© REUTERS/Kenny Katombe

Elections en RDC: une décision de l’UA sans précédent qui braque Kinshasa

Le Vif

Une décision sans précédent de l’Union africaine (UA) mettant en cause le résultat de l’élection présidentielle en République démocratique du Congo (RDC) a braqué vendredi le gouvernement congolais et le vainqueur proclamé et contesté, l’opposant Félix Tshisekedi.

Souvent qualifié de « syndicat des chefs d’État » défendant les pouvoirs en place, l’UA a demandé à la Cour constitutionnelle la « suspension » de la proclamation des résultats électoraux définitifs, parce que ceux annoncés par la Commission électorale (Céni) sont entachés de « doutes sérieux ».
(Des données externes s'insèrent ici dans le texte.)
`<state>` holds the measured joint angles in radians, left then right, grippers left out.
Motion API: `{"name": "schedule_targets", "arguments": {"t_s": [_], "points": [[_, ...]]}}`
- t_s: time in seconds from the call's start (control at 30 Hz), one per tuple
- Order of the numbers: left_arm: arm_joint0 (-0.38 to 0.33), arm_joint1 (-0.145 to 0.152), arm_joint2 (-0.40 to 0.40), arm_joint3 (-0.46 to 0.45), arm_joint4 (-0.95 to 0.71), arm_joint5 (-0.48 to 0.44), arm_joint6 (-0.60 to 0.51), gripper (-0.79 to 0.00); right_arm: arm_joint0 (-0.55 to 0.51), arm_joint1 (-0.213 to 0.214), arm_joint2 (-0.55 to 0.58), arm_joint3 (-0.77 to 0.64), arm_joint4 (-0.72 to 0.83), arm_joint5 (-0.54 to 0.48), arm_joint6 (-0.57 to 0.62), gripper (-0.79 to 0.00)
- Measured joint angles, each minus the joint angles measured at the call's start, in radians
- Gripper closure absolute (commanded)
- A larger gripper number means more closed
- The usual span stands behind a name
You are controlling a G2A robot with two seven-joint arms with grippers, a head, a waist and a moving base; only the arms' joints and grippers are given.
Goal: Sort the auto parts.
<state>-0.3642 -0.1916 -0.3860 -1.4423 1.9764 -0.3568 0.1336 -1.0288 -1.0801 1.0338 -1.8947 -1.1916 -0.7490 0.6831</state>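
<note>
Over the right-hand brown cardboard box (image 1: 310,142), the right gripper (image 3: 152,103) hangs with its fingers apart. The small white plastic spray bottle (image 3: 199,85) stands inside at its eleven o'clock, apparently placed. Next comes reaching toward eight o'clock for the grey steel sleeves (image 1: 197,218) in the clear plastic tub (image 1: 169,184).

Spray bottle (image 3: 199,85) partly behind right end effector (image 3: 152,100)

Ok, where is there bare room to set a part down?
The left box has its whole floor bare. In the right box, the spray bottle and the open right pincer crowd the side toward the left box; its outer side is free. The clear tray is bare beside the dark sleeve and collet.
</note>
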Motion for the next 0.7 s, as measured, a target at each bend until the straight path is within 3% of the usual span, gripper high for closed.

« Cet appel lancé par l’UA est une première dans l’histoire de l’institution et souligne le niveau d’incrédulité des partenaires de la RDC vis-à-vis des résultats annoncés par la commission électorale la semaine dernière », a commenté sur Twitter l’analyste Adeline Van Houtte.

Selon ces résultats provisoires proclamés le 10 janvier, l’opposant Félix Tshisekedi a remporté l’élection présidentielle, tandis que le chef de l’État sortant Joseph Kabila garderait une confortable majorité à l’Assemblée nationale (337 députés sur 500, selon des sources onusiennes).

L’autre opposant Martin Fayulu dénonce un « putsch électoral » et revendique la victoire avec 61% des voix.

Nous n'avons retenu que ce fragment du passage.